Try it >> An exact copy of all the data is required.

Given data >>

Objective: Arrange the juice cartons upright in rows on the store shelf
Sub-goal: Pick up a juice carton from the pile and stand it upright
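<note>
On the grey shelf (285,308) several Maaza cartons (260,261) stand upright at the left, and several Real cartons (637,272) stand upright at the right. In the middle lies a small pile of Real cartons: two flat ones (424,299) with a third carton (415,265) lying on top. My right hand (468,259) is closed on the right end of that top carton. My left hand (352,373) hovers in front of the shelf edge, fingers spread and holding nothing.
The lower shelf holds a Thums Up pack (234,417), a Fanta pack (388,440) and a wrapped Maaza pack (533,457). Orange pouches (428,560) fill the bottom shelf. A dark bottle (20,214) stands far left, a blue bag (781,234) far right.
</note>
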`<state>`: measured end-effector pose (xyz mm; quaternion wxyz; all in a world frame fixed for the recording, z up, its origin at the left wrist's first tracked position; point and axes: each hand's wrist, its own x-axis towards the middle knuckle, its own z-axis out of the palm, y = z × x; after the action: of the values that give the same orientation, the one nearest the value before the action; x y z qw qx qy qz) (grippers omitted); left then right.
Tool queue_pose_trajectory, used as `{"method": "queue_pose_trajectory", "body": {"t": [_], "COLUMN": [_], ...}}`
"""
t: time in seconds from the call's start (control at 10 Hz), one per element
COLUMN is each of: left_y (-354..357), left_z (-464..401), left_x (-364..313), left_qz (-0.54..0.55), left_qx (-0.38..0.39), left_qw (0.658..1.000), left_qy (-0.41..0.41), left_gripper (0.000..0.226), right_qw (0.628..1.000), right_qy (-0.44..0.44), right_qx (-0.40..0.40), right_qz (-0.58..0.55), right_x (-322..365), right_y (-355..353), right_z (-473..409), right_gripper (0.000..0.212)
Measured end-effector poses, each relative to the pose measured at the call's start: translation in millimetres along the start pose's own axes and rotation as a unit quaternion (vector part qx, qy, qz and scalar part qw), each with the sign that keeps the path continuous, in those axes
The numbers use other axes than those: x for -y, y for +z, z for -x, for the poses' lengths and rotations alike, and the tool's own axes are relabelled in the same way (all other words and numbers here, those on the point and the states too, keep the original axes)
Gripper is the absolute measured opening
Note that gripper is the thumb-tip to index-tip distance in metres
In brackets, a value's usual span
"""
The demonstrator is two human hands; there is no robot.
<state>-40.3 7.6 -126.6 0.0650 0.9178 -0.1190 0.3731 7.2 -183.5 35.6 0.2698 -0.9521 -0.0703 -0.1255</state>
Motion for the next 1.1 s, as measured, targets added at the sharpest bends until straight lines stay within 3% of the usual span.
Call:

Completed task >>
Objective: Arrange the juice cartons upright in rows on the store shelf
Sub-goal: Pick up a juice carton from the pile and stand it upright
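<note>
On the grey shelf (285,308) several Maaza cartons (260,261) stand upright at the left, and several Real cartons (637,272) stand upright at the right. In the middle lies a small pile of Real cartons: two flat ones (424,299) with a third carton (415,265) lying on top. My right hand (468,259) is closed on the right end of that top carton. My left hand (352,373) hovers in front of the shelf edge, fingers spread and holding nothing.
The lower shelf holds a Thums Up pack (234,417), a Fanta pack (388,440) and a wrapped Maaza pack (533,457). Orange pouches (428,560) fill the bottom shelf. A dark bottle (20,214) stands far left, a blue bag (781,234) far right.
</note>
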`<state>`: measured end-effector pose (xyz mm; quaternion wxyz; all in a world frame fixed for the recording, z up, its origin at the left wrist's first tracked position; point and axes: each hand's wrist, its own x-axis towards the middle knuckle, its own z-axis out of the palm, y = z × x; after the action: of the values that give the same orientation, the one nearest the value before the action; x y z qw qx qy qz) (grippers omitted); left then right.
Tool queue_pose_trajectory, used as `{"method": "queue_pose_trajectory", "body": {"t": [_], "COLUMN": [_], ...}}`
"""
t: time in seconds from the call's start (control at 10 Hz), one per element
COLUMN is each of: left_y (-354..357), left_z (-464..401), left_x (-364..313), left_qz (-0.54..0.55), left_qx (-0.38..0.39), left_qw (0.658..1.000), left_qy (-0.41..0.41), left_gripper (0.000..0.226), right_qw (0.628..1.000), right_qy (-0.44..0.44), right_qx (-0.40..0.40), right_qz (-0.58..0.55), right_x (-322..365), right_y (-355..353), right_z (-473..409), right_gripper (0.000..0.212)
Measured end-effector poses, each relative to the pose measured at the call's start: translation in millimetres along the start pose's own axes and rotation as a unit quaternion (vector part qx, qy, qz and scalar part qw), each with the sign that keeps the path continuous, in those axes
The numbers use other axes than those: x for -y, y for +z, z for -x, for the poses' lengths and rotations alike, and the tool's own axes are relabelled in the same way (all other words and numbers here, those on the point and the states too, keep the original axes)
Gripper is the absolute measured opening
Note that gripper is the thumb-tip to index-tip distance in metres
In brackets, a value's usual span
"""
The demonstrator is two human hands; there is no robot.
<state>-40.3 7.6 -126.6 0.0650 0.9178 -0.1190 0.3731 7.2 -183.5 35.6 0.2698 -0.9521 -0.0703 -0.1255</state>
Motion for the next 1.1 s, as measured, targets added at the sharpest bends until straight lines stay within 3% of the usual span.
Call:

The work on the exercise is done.